The Importance of Soil

The Land Magazine www.thelandmagazine.org.uk has an interesting article in its issue 27 which considers why soil is not seen as interesting or relevant by politicians or people. The UN has reported that a third of all the worlds soils are degraded, yet UK Governments plans to improve the environment (2018 25 year Plan to improve the environment) still have no roads maps, no identifiable milestones.. so no soil health strategy linking the state of our soils with their sustainable management. There is no sense that the Government has any coherent vision for achieving its aims. Last year the Sustainable Soils Alliance (SSA) campaigned to get soil health included in the Agriculture Bill as one aspect of what farmers can be paid for because it is a means to delivering other public goods. So a step forward. The article outlines some of the problems faced by different levels of complexity; in a country with 747 different soil types how can policy makers decide what counts as a healthy soil – a task the SSA is on with in an attempt to break down the inertia that exists. Currently the monitoring of soil receives 0.4% of all Defra’s spend on monitoring of air, water and soil. At a time when the UK is losing 2.2 million tonnes of topsoil each year, much of which ends up in water courses as sediment contamination. English Farmers have a one in 200 year chance of being inspected for observance of the Farming Rules for Water. The article also looks at peat loss and the role of peat and soil in carbon storage – 95% of UK land carbon stocks are held in our soils, and 40% of this is stored in peat bogs which are decreasing rapidly.

 

Potato Cyst Nematode (PCN)

Potato Cyst nematode (PCN) is a pest which is decimating Scotland’s potato industry and has also affected daffodil bulb growers. The chemical treatments available are limited and harmful of people and soil. Without a solution, it was expected that the seed potato industry would be annihilated in 30 years. The Rural Innovation Support Service (RISS) has picked up on some work undertaken in Holland that showed that creating a chitin rich compost can clear fields of PCN. Chitin comes from shellfish and from Soldier flies. As well as trials on the compost other framers are working on trap crops, where the nematodes hatch and attach themselves to other plants where they cannot complete their lifecycle, and also PCN resistant potato varieties.

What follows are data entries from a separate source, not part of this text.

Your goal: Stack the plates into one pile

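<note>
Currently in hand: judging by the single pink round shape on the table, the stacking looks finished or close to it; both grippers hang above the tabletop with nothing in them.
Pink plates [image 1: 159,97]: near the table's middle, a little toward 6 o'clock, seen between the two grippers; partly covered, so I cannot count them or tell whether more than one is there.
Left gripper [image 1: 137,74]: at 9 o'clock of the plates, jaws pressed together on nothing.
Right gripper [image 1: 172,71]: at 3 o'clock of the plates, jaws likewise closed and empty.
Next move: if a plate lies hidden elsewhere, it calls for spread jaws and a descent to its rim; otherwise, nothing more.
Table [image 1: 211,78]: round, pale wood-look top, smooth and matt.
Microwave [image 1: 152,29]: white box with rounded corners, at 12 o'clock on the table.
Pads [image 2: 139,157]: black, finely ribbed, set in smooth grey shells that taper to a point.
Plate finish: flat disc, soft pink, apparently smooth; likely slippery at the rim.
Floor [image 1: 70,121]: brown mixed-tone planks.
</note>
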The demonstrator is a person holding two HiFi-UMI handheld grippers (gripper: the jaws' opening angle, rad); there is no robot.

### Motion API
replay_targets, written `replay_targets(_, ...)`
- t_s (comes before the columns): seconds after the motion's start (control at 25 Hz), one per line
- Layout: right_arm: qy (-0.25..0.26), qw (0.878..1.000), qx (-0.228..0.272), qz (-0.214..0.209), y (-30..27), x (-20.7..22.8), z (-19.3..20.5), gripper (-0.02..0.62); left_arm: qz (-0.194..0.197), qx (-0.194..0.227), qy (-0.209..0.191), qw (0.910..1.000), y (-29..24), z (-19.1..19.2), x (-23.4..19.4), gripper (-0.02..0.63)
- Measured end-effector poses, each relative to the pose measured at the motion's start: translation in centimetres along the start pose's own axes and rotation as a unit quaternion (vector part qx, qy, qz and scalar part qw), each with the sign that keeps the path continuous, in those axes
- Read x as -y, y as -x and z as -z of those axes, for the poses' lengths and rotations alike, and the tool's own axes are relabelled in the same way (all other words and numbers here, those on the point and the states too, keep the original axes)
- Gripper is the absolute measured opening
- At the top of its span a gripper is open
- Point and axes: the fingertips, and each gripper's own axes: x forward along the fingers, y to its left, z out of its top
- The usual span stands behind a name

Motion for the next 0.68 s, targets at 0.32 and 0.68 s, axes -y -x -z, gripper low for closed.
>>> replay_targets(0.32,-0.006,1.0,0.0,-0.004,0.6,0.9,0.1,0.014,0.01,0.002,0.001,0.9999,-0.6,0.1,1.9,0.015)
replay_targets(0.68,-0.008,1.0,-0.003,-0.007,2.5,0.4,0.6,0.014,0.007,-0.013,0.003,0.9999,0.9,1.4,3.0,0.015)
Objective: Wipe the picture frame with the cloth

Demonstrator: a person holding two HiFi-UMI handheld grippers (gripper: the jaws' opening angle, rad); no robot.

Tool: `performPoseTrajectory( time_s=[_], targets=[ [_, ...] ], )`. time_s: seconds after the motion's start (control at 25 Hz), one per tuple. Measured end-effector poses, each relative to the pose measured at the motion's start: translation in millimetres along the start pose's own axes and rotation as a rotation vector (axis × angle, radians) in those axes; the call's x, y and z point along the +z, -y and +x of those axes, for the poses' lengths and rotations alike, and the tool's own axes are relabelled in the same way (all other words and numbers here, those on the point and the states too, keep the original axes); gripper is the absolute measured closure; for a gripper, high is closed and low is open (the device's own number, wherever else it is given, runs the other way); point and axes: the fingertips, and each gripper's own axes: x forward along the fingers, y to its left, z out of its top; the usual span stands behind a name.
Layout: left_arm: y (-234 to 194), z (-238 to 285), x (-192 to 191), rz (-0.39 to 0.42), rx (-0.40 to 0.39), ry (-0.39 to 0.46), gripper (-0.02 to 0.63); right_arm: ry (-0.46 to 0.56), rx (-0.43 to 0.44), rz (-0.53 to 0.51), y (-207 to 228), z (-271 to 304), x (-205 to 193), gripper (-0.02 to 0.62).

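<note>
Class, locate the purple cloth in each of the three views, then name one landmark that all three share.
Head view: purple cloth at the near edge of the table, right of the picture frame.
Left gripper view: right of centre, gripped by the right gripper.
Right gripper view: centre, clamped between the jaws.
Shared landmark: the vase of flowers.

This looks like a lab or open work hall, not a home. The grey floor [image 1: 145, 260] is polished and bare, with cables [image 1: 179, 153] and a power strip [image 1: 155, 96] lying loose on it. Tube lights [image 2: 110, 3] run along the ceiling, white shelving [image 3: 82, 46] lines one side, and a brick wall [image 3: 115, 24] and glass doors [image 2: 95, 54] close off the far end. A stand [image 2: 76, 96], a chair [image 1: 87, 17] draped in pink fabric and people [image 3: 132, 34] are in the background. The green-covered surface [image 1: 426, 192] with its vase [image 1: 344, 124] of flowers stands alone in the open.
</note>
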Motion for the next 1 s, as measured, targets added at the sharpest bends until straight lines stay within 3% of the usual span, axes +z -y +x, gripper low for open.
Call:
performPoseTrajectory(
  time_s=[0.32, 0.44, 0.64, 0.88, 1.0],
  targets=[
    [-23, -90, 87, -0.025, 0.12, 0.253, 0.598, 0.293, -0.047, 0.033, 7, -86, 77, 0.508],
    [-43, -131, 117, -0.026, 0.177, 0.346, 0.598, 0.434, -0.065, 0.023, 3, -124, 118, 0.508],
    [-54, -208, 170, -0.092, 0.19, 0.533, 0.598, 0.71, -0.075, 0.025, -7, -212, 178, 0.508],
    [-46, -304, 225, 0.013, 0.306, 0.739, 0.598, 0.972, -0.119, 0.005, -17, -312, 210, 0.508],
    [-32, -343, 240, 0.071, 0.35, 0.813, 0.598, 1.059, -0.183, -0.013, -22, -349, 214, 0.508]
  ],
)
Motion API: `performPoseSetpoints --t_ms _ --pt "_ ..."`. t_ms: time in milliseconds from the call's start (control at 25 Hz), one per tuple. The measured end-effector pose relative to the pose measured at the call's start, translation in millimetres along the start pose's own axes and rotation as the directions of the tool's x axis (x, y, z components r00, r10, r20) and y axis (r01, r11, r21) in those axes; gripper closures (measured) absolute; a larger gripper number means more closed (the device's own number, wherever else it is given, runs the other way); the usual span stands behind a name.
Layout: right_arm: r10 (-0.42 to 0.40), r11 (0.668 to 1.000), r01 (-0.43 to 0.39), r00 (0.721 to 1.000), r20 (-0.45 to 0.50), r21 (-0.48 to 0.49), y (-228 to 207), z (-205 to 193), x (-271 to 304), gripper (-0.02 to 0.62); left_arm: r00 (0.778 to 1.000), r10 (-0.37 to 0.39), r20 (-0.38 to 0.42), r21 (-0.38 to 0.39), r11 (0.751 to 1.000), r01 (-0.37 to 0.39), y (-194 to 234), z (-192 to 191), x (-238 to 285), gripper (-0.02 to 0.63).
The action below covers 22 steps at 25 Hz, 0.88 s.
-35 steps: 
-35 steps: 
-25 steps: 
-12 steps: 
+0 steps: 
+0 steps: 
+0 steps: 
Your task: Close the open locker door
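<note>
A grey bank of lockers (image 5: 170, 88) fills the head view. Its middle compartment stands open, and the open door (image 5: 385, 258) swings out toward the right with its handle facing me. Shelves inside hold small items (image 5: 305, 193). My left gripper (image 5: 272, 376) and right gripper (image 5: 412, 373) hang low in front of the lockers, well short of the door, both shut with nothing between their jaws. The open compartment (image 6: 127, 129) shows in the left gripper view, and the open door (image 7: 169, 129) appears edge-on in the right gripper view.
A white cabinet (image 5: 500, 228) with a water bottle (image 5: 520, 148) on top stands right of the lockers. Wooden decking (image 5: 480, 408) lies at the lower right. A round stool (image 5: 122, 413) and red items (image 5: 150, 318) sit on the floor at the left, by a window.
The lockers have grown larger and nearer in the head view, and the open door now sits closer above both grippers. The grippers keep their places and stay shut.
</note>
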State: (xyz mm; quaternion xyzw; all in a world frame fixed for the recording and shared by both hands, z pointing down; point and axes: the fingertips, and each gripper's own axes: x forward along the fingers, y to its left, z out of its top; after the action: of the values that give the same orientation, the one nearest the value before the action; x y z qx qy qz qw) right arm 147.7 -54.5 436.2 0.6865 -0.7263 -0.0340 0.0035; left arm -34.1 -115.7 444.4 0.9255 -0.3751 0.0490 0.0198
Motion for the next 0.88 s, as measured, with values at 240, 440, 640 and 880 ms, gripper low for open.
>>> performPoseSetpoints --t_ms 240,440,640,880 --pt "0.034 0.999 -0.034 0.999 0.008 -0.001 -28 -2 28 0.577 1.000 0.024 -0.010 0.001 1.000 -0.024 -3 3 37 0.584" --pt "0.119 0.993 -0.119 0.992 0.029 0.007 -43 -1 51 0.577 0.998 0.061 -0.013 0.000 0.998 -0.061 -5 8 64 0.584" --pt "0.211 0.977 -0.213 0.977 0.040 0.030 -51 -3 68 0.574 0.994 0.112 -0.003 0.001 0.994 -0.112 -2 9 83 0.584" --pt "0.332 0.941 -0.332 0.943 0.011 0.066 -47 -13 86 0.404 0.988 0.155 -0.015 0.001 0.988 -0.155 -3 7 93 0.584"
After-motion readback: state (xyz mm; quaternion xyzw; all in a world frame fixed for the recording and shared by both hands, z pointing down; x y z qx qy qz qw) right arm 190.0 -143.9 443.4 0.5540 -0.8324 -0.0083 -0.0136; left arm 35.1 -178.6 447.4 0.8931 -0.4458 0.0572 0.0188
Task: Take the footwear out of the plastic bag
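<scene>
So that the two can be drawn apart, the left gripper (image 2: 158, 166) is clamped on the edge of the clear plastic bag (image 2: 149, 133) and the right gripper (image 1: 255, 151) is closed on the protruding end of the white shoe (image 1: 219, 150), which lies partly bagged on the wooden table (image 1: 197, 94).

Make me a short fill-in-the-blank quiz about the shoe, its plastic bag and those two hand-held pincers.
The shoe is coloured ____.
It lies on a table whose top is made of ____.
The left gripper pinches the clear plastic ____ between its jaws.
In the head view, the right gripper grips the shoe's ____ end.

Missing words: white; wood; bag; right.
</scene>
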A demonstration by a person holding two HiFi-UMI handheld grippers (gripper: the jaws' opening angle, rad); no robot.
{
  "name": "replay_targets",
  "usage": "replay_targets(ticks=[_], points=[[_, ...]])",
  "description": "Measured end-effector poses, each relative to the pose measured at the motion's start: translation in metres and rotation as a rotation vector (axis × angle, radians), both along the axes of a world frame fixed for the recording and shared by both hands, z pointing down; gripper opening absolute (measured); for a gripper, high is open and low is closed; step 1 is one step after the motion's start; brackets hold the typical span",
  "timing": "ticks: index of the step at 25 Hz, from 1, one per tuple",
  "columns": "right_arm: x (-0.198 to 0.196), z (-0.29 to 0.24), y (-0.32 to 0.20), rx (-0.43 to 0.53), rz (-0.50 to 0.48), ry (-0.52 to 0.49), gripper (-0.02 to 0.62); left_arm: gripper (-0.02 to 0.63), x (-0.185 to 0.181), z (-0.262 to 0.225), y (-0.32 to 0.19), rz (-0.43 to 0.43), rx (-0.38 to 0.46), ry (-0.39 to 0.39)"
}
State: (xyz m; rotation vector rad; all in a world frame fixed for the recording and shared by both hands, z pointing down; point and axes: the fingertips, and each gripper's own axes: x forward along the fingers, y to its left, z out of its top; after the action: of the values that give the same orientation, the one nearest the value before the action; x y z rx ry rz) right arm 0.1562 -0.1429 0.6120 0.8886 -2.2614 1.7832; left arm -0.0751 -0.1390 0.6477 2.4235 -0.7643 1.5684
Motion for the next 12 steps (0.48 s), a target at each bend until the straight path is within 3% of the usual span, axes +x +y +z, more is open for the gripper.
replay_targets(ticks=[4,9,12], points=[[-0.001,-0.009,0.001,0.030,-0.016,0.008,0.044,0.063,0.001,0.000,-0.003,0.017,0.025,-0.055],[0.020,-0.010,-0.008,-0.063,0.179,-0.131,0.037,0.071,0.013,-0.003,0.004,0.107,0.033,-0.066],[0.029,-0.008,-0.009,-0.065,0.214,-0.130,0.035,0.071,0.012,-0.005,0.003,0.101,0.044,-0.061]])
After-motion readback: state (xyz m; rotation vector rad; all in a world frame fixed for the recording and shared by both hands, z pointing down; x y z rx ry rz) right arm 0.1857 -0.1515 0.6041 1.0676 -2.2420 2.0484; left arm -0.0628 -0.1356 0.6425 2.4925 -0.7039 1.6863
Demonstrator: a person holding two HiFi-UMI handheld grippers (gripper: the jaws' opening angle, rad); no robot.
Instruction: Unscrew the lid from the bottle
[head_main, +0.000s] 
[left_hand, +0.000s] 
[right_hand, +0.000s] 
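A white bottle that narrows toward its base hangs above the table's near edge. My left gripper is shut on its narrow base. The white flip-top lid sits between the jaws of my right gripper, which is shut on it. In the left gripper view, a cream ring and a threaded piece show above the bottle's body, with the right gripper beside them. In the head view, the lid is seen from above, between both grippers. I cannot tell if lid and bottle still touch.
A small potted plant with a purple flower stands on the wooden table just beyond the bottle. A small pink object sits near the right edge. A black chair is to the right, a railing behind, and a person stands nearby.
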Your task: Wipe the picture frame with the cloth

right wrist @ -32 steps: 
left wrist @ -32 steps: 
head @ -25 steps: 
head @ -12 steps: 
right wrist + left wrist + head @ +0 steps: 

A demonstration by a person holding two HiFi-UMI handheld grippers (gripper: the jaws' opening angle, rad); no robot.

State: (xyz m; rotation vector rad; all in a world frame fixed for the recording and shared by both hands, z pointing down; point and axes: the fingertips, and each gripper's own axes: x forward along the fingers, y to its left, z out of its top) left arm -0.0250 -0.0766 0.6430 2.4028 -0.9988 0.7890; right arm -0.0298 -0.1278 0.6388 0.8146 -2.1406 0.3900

For the full article head to www.innovaivefarmers.org and look for the September 2020 news.

Ten Years for Agroecology in Europe

The recent Soil Association magazine has an article on ‘Ten Years for Agroecology in Europe’ which sets out how ti would be possible to provide a sufficient and healthy diet to a growing population using ecological faming – without the use of pesticides. It discusses the current problem of crops commercially available to farmers being specifically designed for high pesticide use aimed at increasing yields and nothing else, This just leads to an increasing need for pesticides, meanwhile pests and diseases quickly develop resistance so new and more potent pesticides are needed. Pesticides have been shown to play a major part in the catastrophic farmland wildlife crash. Removing a single pesticide, like neonicotinoids, doesn’t work as they are simply replaced by another pesticide. The report shows how moving the farming system away from a reliance on pesticides can still provide a sufficient and healthy diet to a growing population, and this year work on a UK model will illustrate how such an approach can also tackle climate change impacts and wildlife decline.